An embodiment of the circuit according to the invention is shown below with reference to the drawings described in which

F i g. 1 shows a block diagram as well as some circuits of the basic structure according to the invention,

2a, 2b and 2c are circuit diagrams of the converter according to the invention and
F i g. 3 shows the mathematical relationships on which the invention is based in a diagram.

Generally speaking, the device is set up to pick up a 360 ° cosine wave. Goes

this cosine wave (in a certain direction) passes through zero, then gates are an output counter Pulses supplied. As will be explained below, the number of pulses thus obtained is a digital one Representation of the angle value.

According to the block diagram of FIG. 1 should be the angular position of a resolver axis as a digital number in an output accumulator 34 can be encoded.
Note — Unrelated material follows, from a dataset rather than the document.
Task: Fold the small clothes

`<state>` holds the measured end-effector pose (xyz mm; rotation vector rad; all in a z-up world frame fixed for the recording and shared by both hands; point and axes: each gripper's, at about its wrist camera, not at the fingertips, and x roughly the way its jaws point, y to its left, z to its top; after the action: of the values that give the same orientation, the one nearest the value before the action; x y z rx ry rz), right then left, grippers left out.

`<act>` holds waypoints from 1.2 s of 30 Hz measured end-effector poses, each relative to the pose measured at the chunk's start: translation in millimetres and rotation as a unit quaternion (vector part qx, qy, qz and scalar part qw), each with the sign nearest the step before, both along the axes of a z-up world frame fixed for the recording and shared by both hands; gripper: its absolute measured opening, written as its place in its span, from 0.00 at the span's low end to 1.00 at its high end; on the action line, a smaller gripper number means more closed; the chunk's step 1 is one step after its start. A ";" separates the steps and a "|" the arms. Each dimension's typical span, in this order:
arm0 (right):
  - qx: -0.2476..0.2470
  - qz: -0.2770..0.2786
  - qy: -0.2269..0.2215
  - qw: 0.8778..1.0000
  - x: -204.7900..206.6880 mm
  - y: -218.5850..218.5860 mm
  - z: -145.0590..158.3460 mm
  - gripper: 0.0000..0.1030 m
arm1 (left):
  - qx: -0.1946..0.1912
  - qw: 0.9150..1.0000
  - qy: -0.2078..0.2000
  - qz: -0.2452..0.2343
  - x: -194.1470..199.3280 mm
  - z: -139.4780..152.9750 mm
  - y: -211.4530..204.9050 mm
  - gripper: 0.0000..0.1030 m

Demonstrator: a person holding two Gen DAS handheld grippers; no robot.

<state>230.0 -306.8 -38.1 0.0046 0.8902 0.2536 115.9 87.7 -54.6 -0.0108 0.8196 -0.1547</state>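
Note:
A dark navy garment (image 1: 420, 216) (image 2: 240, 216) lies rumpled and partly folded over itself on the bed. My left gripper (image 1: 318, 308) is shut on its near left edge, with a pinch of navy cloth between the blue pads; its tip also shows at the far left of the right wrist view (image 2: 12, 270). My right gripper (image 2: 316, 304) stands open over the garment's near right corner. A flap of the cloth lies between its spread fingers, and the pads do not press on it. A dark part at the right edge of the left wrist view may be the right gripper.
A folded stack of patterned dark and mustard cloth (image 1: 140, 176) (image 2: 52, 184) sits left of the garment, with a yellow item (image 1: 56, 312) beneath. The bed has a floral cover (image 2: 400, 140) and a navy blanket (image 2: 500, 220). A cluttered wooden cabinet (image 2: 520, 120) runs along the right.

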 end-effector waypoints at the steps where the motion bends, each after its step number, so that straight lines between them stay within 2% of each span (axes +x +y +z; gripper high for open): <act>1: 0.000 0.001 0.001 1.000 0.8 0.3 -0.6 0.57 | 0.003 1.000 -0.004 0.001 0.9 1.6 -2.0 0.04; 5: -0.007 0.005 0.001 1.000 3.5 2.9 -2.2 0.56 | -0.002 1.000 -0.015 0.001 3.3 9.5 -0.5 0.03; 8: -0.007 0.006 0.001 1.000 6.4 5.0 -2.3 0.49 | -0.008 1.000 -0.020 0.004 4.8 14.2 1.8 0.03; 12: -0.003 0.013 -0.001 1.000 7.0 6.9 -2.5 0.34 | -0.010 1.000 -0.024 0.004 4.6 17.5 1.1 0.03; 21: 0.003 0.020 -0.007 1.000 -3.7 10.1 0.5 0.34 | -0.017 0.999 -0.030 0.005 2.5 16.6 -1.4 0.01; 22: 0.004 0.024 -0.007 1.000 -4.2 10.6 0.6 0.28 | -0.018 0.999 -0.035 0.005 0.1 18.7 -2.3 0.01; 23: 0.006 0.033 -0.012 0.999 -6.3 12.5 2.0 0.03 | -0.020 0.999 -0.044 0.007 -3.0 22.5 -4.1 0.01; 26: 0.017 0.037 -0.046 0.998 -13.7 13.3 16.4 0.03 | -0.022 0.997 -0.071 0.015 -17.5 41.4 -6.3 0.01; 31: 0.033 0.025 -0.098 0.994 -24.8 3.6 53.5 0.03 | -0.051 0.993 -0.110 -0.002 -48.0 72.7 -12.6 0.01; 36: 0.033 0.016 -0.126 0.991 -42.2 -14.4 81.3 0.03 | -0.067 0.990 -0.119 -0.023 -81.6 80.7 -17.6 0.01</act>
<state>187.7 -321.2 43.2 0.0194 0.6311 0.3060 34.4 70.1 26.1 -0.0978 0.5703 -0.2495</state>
The sine and cosine input variables from the resolver are generated by two demodulators 7 and 8 with the aid of a demodulation reference stage 3 rectified and demodulated, and thus the sinusoidal components of the resolver voltage converted into DC voltages. Are all in Fig. 1 is closed, the demodulated signals are impressed on the base oscillator consisting of components 23, 24 and 25. When a preparatory signal occurs, all switches open and the device is located in the coding state. As soon as the switches open, the oscillator of the becomes the initial condition switching circuit is isolated and begins to oscillate. The zero crossing detector 28 determines when the output signal of the cosine integrator, the mode of operation of which will be explained in more detail later, goes through zero with negative slope. From the time of the zero crossing are in the output counter pulses accumulated until the program counter has counted 35 pulses up to a full number (and again returns to the preparation state). The pulses accumulated in the output counter represent the angle. Was the oscillator frequency set so that the maximum number of the Clock pulses coming out of the output counter amounts to 3599 and thus reproduces 359.9 °, then represents the number in the accumulator represents the angle to within a tenth of a degree.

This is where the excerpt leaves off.